We left them going at it. I was disgusted by the whole thing, and glad I hadn’t seen evidence of what On Cheung had been up to. “What happens now?” I asked.

“To On Cheung? We file a report. Maybe he’s moved to another part of the city, maybe he’s left the city altogether. Maybe someday somebody’ll catch him and cut his arms and legs off. Then he can sit on a street corner and beg, see how he likes it.”

A woman in a long black coat and gray kerchief crossed the street. She was carrying a small baby wrapped in a red-and-white-checked keffiya. “Yaa Sidi?” she said to me. Shaknahyi raised his eyebrows and walked away.

“Can I help you, O my sister?” I said. It was highly unusual for a woman to speak to a strange man on the street.

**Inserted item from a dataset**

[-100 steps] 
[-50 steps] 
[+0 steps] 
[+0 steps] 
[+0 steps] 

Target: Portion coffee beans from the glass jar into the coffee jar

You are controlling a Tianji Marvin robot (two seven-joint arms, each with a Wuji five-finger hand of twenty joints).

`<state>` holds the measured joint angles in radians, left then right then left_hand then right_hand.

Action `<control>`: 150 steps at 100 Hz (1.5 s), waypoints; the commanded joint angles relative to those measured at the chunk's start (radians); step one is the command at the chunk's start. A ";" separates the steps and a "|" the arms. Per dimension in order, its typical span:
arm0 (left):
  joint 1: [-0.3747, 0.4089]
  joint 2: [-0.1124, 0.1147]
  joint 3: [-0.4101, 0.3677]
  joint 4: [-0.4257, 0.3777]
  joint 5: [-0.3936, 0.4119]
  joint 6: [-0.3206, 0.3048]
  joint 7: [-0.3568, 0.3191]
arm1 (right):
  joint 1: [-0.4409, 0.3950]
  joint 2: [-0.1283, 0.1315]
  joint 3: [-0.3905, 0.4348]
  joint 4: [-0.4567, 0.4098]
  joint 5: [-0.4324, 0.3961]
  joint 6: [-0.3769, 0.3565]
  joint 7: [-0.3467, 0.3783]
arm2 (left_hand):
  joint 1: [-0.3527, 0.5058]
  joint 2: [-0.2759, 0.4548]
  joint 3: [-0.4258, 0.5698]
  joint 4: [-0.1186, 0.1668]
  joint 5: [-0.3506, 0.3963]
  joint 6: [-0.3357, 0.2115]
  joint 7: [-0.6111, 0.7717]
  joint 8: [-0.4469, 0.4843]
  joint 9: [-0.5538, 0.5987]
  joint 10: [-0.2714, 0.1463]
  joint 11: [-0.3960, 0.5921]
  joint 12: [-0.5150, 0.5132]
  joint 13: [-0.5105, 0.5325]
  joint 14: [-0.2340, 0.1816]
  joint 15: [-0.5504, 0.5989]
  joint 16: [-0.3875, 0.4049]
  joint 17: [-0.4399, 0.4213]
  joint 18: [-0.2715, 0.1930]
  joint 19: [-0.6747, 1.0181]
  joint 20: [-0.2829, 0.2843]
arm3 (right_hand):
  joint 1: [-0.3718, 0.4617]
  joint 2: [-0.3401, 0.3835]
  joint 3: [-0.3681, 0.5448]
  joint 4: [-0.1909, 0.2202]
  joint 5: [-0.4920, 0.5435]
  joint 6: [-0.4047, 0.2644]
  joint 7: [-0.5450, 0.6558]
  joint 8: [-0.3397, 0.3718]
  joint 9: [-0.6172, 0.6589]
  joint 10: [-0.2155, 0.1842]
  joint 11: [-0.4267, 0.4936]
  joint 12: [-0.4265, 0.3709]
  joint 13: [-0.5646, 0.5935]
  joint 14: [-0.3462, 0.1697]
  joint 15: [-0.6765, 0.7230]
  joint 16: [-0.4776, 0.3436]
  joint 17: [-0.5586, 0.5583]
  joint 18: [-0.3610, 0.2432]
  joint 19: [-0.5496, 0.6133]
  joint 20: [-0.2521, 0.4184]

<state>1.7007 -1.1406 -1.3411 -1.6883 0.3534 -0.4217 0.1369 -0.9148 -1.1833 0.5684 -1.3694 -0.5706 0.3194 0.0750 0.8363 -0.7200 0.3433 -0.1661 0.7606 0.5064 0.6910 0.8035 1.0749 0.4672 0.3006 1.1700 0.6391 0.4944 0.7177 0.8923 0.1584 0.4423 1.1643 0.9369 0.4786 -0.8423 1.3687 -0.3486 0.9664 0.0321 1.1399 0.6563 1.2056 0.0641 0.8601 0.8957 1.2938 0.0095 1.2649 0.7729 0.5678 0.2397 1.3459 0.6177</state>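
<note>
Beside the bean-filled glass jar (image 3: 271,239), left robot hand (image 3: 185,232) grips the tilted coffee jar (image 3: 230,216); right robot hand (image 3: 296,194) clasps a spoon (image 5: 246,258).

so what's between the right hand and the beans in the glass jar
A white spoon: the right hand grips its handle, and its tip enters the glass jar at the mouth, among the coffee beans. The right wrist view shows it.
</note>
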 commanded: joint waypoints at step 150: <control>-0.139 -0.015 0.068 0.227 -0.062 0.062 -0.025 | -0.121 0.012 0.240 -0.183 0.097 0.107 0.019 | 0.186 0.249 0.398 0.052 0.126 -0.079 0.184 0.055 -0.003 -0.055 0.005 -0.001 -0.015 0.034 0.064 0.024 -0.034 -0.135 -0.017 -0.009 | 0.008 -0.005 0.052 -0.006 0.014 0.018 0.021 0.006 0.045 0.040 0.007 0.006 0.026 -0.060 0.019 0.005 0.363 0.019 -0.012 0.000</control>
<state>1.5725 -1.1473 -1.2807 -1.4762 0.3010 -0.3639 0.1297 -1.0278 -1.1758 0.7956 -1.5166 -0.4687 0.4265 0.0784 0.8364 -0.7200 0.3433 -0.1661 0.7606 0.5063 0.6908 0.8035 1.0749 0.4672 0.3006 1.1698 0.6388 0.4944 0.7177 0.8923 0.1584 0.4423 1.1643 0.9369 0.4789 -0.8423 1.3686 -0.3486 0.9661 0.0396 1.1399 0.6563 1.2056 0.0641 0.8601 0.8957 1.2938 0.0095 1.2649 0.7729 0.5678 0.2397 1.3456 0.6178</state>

Of course, I was just a cop to her.

“The children tell me you are a kind man,” she said. “The landlord demands more money because now I have another child. He says—”

I sighed. “How much do you need?”

“Two hundred fifty kiam, yaa Sidi.”

I gave her five hundred. I took it out of last night’s profits from Chiri’s. There was still plenty left.

“What they say about you is true, O chosen one!” she said. There were tears slipping from her eyes.

“You embarrass me,” I said. “Give the landlord his rent, and buy food for yourself and your children.”

“May Allah increase your strength, yaa Sidi!”

“May He bless you, my sister.”

She hurried back across the street and into her building. “Makes you feel all warm inside, don’t it?” Shaknahyi said. I couldn’t tell if he was mocking me.

“I’m glad I can help out a little,” I said.

“The Robin Hood of the slums.”

“There are worse things to be called.”

“If Indihar could see this side of you, maybe she wouldn’t hate your guts so much.” I stared at him, but he only laughed.